I'm not gonna dig through the code, but I do want to look at some of the high level design issues and how they were addressed. And just to be clear, despite all the overhauls I'm about to describe, the Way-Too-Quickstart is exactly the same: You setup with cargo dist init --ci=github, you can run simple local builds with cargo dist build, and you run CI builds by pushing a git tag to your repo. Now you just have more knobs to turn, and all the knobs make more sense, so more complex situations work.

Many Releases, One Announcement

This is the most fundamental problem, and the primary subject of the faux RFC: I had designed cargo-dist to find all the binaries in your workspace and treat each one as its own "App" that would be handled independently. As a matter of efficiency I would of course have them share a build and other work, but the final output of cargo-dist was basically an array of "Releases" with nothing shared between them.

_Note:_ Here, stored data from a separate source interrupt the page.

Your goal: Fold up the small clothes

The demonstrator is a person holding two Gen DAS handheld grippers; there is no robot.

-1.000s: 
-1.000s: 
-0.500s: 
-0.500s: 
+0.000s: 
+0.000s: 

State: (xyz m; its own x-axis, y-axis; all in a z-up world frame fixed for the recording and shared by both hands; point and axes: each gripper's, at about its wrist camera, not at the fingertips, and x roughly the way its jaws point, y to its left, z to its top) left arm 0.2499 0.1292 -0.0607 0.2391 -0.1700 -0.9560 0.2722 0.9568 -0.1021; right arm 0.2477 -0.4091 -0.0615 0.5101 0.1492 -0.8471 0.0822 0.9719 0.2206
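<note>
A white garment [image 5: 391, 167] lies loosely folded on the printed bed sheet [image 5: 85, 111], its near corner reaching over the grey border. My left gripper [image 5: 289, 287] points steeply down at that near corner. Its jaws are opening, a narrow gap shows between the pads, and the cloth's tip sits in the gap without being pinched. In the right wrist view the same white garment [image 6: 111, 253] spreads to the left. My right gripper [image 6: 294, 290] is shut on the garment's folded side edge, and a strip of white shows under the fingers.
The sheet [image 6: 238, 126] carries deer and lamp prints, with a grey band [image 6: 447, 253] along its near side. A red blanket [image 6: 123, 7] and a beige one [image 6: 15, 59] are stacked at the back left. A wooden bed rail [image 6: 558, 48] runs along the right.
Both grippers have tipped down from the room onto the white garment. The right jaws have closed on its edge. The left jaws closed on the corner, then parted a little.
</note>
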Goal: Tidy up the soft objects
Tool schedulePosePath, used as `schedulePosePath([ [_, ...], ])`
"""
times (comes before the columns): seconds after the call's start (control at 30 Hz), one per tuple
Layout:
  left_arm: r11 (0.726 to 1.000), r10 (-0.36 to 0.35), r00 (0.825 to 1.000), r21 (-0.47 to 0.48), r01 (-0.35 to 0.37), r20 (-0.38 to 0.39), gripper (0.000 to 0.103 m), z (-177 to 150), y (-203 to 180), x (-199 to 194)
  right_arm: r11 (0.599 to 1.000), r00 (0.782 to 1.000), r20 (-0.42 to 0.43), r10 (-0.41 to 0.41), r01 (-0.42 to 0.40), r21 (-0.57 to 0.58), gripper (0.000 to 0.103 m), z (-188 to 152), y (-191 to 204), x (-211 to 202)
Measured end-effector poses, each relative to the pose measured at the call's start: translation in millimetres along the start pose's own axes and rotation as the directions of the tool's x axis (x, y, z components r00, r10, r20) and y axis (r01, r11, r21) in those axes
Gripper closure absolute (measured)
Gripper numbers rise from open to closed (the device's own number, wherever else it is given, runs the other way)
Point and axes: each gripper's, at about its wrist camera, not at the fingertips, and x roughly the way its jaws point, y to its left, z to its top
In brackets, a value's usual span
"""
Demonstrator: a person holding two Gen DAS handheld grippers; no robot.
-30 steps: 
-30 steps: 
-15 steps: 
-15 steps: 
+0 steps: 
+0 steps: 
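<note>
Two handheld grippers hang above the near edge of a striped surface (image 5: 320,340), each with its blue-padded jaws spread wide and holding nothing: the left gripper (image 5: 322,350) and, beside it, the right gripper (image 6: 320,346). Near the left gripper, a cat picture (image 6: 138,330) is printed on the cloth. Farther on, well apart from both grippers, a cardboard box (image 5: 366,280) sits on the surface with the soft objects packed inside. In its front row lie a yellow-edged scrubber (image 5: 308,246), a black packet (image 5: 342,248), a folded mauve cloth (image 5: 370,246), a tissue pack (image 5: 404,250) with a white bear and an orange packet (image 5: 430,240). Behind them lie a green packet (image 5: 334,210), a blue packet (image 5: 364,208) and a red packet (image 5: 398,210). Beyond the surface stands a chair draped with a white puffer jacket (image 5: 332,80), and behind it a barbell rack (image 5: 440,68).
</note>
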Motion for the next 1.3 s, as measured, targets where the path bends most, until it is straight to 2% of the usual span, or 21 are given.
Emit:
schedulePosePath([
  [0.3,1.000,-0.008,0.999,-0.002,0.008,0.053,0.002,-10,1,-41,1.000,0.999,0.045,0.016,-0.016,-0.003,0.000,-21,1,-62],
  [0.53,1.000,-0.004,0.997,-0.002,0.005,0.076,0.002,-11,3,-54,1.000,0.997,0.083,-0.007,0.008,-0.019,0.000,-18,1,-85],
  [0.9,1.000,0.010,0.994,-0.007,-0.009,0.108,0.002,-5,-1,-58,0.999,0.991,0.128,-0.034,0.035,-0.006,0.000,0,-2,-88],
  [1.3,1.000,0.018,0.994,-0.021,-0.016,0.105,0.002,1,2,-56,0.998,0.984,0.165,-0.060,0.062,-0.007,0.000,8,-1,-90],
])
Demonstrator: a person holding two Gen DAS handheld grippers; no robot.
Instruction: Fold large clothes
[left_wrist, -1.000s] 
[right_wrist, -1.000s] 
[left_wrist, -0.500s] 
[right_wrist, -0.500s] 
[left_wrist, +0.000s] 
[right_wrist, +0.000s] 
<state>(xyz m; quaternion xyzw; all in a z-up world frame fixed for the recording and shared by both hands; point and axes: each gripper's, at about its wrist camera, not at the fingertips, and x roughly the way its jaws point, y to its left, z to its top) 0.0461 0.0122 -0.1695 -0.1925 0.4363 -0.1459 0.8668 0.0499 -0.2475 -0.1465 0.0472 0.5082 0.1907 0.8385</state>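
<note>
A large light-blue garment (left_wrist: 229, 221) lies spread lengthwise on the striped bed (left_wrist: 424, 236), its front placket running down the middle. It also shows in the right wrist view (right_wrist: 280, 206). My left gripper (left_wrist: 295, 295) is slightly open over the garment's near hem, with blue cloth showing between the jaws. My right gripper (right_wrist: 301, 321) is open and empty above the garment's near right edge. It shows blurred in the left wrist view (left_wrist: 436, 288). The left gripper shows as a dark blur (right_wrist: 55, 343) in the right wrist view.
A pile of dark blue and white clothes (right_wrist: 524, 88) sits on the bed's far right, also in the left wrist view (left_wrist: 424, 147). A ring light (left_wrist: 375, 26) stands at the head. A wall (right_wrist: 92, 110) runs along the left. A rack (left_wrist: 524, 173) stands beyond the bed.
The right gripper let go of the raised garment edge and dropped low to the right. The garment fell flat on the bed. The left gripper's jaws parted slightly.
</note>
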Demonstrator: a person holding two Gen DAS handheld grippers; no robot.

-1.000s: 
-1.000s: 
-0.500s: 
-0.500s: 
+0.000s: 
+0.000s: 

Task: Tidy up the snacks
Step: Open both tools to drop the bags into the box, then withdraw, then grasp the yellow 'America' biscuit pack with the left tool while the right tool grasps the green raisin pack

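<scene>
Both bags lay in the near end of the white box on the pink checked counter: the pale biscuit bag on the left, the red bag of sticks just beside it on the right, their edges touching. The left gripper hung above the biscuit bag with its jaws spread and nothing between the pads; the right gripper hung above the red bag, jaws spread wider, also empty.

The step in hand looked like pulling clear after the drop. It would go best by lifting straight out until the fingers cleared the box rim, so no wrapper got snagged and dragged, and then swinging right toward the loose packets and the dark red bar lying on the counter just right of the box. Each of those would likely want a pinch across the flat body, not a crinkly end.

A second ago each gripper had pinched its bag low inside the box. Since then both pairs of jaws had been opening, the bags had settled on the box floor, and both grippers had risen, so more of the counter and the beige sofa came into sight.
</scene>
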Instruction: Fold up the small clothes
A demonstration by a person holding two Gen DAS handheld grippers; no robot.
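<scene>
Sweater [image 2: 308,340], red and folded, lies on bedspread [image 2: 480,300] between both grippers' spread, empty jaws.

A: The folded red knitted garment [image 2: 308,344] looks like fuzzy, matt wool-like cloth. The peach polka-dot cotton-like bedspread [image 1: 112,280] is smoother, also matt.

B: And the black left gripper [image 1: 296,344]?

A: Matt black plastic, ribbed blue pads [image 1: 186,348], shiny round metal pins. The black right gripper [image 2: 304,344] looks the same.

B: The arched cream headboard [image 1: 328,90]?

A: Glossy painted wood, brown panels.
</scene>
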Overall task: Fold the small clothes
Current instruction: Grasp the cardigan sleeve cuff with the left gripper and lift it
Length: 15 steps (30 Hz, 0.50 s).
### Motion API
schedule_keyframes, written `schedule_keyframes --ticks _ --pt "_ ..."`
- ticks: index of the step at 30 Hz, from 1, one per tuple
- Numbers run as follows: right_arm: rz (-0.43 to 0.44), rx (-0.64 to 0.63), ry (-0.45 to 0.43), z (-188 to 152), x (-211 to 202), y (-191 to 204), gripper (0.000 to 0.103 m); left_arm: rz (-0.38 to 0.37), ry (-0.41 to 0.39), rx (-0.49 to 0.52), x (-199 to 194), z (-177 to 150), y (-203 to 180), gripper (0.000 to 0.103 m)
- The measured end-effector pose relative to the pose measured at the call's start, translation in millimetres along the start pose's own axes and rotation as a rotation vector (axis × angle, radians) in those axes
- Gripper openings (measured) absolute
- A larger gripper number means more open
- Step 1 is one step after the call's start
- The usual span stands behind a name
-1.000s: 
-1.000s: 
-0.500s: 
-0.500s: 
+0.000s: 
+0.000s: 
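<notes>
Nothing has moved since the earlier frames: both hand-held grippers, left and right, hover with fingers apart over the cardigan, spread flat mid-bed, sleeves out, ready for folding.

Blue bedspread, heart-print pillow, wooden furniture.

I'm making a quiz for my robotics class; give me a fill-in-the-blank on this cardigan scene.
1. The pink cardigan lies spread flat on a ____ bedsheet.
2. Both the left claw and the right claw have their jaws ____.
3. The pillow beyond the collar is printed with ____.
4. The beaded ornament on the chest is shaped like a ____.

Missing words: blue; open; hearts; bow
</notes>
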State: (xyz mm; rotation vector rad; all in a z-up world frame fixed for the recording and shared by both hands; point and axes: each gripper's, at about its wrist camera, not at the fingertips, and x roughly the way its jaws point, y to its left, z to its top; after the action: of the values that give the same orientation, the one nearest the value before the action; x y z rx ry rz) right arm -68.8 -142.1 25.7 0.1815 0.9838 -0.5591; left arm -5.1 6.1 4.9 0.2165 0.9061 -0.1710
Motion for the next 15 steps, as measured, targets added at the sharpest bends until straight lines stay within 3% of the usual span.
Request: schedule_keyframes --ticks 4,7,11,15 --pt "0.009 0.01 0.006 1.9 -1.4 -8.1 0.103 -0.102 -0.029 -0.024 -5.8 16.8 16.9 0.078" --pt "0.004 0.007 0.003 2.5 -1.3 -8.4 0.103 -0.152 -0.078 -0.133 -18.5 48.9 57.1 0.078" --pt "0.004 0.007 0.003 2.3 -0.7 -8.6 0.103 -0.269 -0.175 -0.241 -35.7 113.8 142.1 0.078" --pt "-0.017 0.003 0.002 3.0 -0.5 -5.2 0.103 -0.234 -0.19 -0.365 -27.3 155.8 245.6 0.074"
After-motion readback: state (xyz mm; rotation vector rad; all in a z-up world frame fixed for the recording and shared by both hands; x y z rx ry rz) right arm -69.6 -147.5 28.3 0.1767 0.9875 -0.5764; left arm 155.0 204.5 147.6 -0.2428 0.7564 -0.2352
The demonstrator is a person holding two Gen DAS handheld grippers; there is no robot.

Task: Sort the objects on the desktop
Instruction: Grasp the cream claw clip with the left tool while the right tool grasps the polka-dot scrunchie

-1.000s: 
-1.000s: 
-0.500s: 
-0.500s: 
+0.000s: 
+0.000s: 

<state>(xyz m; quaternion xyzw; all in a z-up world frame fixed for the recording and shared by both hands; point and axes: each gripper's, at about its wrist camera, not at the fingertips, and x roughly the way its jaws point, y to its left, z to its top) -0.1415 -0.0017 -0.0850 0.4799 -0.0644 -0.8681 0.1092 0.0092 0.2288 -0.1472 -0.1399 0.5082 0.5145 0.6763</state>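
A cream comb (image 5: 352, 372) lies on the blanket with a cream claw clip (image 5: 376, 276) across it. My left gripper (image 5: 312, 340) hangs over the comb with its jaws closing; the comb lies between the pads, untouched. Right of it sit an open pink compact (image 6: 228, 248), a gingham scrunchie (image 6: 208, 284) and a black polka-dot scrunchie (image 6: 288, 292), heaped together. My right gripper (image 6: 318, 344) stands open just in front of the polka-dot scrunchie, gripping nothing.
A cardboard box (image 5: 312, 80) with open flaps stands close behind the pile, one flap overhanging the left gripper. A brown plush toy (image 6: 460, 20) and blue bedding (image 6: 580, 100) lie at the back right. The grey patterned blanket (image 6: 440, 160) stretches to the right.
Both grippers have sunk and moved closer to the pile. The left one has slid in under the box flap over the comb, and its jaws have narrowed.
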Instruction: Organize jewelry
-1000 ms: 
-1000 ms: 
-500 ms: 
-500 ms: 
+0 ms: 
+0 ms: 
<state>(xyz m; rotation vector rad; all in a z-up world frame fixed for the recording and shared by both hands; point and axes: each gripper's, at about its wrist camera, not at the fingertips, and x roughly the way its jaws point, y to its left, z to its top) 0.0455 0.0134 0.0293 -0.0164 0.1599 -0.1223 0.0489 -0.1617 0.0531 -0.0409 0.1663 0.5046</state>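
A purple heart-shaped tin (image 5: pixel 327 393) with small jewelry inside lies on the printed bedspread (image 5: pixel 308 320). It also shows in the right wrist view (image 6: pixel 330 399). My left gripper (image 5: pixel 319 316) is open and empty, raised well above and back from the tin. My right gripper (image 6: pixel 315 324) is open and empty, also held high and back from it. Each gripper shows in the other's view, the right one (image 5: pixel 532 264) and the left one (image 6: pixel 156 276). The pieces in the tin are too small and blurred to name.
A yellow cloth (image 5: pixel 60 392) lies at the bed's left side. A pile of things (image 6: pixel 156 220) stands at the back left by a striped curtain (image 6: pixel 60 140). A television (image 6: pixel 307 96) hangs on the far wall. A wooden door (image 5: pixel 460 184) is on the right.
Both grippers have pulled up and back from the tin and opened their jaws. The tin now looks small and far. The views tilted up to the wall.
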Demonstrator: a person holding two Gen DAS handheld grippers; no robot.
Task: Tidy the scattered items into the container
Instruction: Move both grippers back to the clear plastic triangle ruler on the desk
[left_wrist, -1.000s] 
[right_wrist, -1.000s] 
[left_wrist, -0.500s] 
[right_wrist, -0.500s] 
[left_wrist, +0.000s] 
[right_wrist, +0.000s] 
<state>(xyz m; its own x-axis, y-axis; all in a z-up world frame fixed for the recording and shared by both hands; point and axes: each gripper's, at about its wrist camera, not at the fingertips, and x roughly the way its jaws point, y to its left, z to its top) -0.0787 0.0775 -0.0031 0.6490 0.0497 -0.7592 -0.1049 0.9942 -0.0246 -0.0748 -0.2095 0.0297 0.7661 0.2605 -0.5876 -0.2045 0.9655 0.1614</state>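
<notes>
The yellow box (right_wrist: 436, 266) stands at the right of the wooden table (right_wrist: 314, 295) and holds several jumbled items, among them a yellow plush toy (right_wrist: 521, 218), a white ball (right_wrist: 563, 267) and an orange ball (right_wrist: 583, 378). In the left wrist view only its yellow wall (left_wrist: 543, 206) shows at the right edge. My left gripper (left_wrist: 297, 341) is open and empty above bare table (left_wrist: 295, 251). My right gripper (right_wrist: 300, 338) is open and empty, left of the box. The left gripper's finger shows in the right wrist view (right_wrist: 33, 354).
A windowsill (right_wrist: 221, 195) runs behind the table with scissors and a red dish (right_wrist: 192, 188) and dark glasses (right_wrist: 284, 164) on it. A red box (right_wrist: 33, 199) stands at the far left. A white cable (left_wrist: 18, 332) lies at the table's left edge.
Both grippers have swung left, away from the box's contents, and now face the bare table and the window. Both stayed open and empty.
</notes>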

If you're running cargo-dist locally, that seems like a perfectly reasonable solution, so I didn't think much of it. But a problem arises once you put cargo-dist in CI: you want your CI run to be triggered by pushing a Git Tag, and 1 Git Tag = 1 Github Release = 1 Download URL. Trying to shove 5 completely unrelated applications with 5 completely unrelated versions into that... doesn't really make sense?

Here's one of the nastiest places where that blew up: we knew we needed to provide the ability to generate shell/powershell scripts that would fetch and unpack tarballs from the Github Release (or whatever other infra). This is something Ashley had done a few times before on other projects, so I grabbed one of her more recent examples and quickly added some templating to generate it for arbitrary projects.

I believe these scripts have a long heritage that descends from things like the rustup installer, so they had a bunch of features that allowed you to request a specific version to install. To do this, they would build up the download URL as something like:

{repo_url}/releases/download/v{version}/{app-name}-v{version}-{platform}.tar.xz

That looks super reasonable on the surface, but is Absolutely Incorrect if you're willing to shove multiple Applications with different version numbers into the same Github Release! The tag is completely decoupled from the version, so download/v{version}/ isn't gonna work!

This kind of problem is what really pushed me to introduce a new major concept in cargo-dist's design: An Announcement. If we're planning to put a bunch of different things under one Github Announcement or Git Tag, we can't just do that at the last second. We need every part of cargo-dist to be aware of The Announcement, and we need the Announcement to make sense.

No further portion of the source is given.